Big Data

Big Data Chapter 5 – Working with Streaming Data | Spark Streaming Basics

Working with Streaming Data in Big Data

In many real-world applications, data is not generated in batches but arrives
continuously in real time. Examples include sensor data, financial transactions,
social media feeds, and application logs. Streaming data processing enables
systems to analyze and act on this data as it arrives.

Apache Spark provides powerful tools for real-time data processing through
Spark Streaming and Structured Streaming, making it easier to build scalable
streaming applications.

⭐ What is Streaming Data?

Streaming data refers to continuously generated data that is processed in
near real time. Unlike batch processing, streaming systems handle data
incrementally as it flows into the system.

📌 Characteristics of Streaming Data

  • Continuous and unbounded data flow
  • Low-latency processing requirements
  • High volume and velocity
  • Event-driven nature

⭐ Spark Streaming Overview

Spark Streaming is an extension of the Spark Core API that enables scalable,
fault-tolerant stream processing. It divides incoming data streams into
small batches and processes them using Spark’s batch engine.

📌 Spark Streaming Architecture

  • Data sources (Kafka, Flume, sockets)
  • Micro-batch processing engine
  • Transformation and output operations

📌 Limitations of Classic Spark Streaming

  • Micro-batch latency
  • Limited support for complex event-time processing

⭐ Structured Streaming

Structured Streaming is a high-level streaming API built on Spark SQL.
It treats streaming data as an unbounded table and allows users to write
streaming queries using SQL or DataFrame operations.

📌 Advantages of Structured Streaming

  • Simple and declarative API
  • Exactly-once processing guarantees
  • Built-in fault tolerance
  • Event-time and window-based processing

📌 Example: Streaming Data from Socket


from pyspark.sql import SparkSession

spark = SparkSession.builder \
    .appName("StreamingExample") \
    .getOrCreate()

df = spark.readStream \
    .format("socket") \
    .option("host", "localhost") \
    .option("port", 9999) \
    .load()

df.printSchema()

📌 Example: Streaming Word Count


from pyspark.sql.functions import explode, split

words = df.select(
    explode(split(df.value, " ")).alias("word")
)

word_counts = words.groupBy("word").count()

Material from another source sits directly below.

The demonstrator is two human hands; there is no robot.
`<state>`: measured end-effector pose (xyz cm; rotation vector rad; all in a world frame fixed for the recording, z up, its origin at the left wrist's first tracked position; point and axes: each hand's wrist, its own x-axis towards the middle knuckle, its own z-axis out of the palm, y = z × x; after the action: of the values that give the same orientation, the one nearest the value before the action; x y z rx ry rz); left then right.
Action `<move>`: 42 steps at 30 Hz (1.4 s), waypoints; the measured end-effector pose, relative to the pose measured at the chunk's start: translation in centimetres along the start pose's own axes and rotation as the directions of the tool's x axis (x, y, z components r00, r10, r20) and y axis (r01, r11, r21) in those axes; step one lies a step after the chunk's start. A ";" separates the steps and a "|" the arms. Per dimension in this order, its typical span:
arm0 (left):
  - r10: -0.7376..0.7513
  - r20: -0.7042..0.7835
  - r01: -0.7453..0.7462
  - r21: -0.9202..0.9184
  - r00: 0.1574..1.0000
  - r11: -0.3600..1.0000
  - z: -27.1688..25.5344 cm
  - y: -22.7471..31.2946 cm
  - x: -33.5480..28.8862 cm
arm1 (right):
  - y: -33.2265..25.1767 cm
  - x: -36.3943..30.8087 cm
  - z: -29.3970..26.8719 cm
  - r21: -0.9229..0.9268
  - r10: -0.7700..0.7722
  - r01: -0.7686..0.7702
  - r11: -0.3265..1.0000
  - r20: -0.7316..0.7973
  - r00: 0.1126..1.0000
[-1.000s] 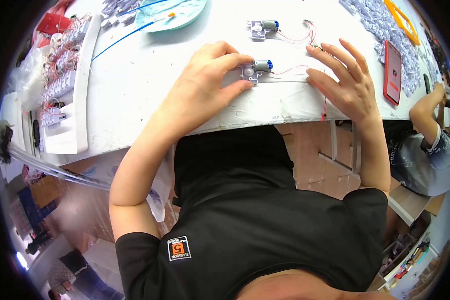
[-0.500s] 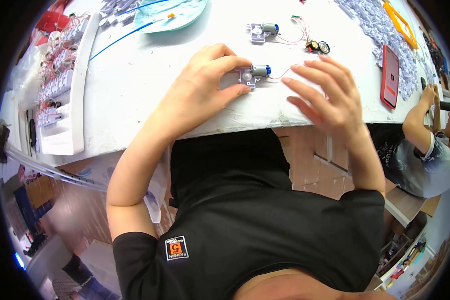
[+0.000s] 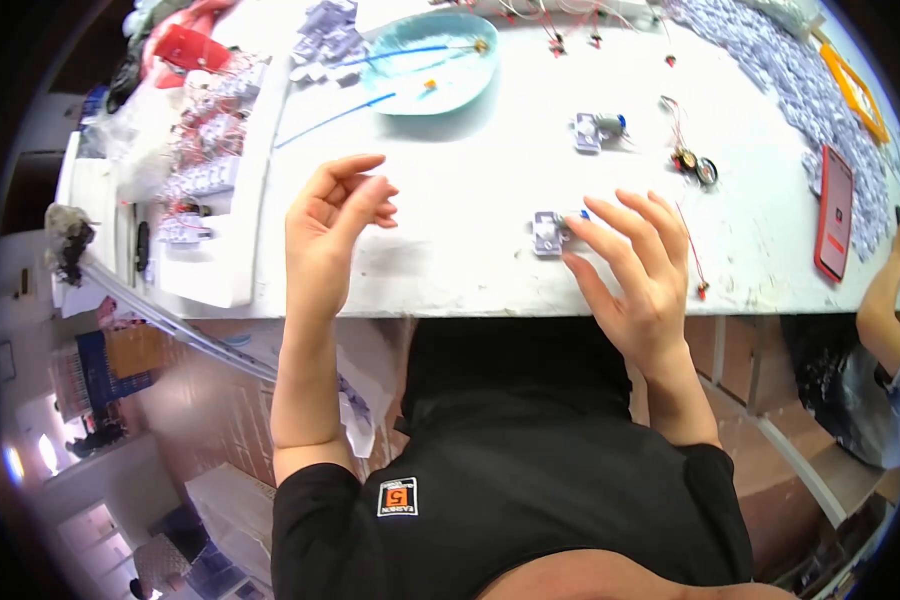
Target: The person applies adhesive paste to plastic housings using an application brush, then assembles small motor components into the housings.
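While our left hand (image 3: 330, 225) hovers empty, our right hand (image 3: 638, 270) spans the near gearmotor (image 3: 548, 234); we cannot confirm grip.

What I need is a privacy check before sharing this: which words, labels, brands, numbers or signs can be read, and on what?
Square patch on the black shirt: lettering and a numeral on orange, upside down in this view; I won't copy them out.
Red phone: marks on its screen, too small to read.
Elsewhere: I can make out no readable text.
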<state>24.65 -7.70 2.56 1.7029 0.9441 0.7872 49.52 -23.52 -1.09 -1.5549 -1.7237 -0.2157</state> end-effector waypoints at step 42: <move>0.674 -0.036 -0.671 0.067 0.738 0.738 1.7 6.4 3.0 | 0.8 -0.1 0.9 -0.004 0.086 -0.088 0.996 -0.127 0.988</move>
<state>29.01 -7.11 8.38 2.1024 0.3477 1.2981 49.84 -22.89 -2.09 -1.5852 -1.5552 -0.2734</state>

query = word_counts.writeStream \
    .outputMode("complete") \
    .format("console") \
    .start()

query.awaitTermination()

📌 Common Streaming Data Sources

  • Apache Kafka
  • Apache Flume
  • Sockets
  • Cloud event streams

📌 Real-Life Applications

  • Real-time fraud detection
  • Live social media analytics
  • Monitoring IoT sensor data
  • Log and event processing

📌 Project Title

Real-Time Streaming Data Processing Using Apache Spark

📌 Project Description

In this project, you will build a real-time data processing pipeline using
Spark Structured Streaming. The system will ingest live data, perform
transformations such as filtering and aggregation, and display results
in real time.

📌 Summary

Streaming data processing is essential for modern Big Data applications.
Spark Streaming and Structured Streaming provide scalable and fault-tolerant
solutions for handling real-time data. This chapter prepares you to integrate
streaming systems with databases and NoSQL storage solutions.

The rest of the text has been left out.